To his surprise, Brandon and de Falla had returned. They were at the rocketplane they had traveled in, out at the edge of the camp, while a pair of robots unloaded their gear. De Falla was watching the robot; Brandon stood nearby, all smiles, with Elyse clutching his arm happily. Jordan thought that she must
have come in from the observatory once she learned that Bran was returning.

“Finished your survey so soon?” he asked de Falla, as one of the robots drove their tractor down the plane’s cargo bay ramp and out onto the grass.

“That sector, yes,” the geologist replied. “We’ve mapped it down to a centimeter scale and sampled its rocks and soil.”

“We ran out of clean clothes,” Brandon joked.

Jordan
said, “Bran, I want you and all the others to gather at the dining area at seventeen hundred hours. I have some important new information to share with you. Tell the others, will you?”

Brandon nodded. “Okay, Jordy, I’ll spread the word.” He started off toward the cluster of bubble tents, Elyse at his side, leaving de Falla and the robots to finish unloading the rocketplane.

Jordan personally
told Meek about the meeting, then went looking for Longyear and Thornberry.

Precisely at seventeen hundred hours Jordan stepped into the bubble tent that housed the camp’s kitchen and dining area. All eight of the others were there, sitting at the longest table in the place, heads together in buzzing conversations. On the wall-sized display screen at the end of the table, Hazzard, Trish Wanamaker,
and Demetrios Zadar looked on from the wardroom of the orbiting
Gaia
.

Jordan went to the head of the table. The talk stopped and they looked at him expectantly.

“I’ve learned something about our aliens that’s both very interesting and … well, frankly, rather unsettling,” he began.

“They’re evangelists and they want to convert us to their religion,” Brandon wisecracked.

A few titters ran along
the table. Meek shot Brandon an annoyed glare.

With a tolerant smile, Jordan said, “No, it’s not that bad.”

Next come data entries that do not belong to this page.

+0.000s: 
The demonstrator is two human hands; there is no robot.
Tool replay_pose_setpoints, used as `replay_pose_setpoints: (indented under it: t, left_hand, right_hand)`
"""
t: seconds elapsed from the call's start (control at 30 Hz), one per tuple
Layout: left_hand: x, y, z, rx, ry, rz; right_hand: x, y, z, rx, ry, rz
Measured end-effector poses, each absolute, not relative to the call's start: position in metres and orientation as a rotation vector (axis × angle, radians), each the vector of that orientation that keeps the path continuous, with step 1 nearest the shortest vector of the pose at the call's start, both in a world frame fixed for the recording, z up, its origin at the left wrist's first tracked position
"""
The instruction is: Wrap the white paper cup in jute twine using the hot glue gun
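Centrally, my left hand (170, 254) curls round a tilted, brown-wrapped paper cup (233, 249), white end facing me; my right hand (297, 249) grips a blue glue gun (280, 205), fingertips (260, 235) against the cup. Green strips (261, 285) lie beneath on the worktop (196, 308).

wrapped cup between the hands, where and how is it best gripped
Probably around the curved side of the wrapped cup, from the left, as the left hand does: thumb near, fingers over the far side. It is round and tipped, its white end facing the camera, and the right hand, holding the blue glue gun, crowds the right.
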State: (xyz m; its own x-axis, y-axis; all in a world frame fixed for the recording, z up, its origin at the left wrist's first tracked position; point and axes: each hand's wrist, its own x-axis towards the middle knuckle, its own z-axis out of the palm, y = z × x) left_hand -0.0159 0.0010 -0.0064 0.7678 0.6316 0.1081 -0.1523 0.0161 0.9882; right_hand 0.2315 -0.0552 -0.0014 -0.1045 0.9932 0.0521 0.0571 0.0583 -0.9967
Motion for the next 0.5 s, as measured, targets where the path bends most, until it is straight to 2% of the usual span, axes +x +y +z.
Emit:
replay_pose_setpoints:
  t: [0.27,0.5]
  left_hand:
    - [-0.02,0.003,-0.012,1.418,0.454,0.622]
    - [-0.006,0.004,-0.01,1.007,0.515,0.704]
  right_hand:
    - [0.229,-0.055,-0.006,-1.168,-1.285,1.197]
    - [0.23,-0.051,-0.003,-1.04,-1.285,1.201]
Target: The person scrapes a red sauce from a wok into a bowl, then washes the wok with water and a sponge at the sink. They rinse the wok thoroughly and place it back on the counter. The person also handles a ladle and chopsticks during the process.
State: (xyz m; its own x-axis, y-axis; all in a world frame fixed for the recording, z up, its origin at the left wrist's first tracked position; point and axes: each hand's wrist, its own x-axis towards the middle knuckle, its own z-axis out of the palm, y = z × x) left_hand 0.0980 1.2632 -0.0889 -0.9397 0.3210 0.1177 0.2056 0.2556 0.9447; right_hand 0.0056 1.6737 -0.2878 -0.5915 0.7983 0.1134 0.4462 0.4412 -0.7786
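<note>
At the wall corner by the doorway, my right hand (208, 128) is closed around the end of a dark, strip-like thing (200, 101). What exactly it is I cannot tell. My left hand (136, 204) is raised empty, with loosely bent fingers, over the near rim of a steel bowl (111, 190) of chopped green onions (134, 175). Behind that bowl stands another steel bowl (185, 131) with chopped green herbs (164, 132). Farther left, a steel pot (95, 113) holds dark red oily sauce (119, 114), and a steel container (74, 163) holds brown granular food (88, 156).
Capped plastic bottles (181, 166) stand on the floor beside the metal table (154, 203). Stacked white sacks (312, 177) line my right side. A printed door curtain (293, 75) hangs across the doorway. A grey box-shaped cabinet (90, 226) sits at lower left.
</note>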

“Then what is it?” asked Yamaguchi.

Jordan hesitated a heartbeat, then plunged, “They aren’t born naturally. They aren’t conceived and carried in a woman’s womb. They’re gestated in apparatuses in a laboratory.”

Absolute silence for almost half a minute. Then Meek said, “I knew it! They’re
not real. They’re constructs. Biological constructs.”

“They’re as real as you and I, Harmon,” Jordan countered. “They simply were created in a different way.”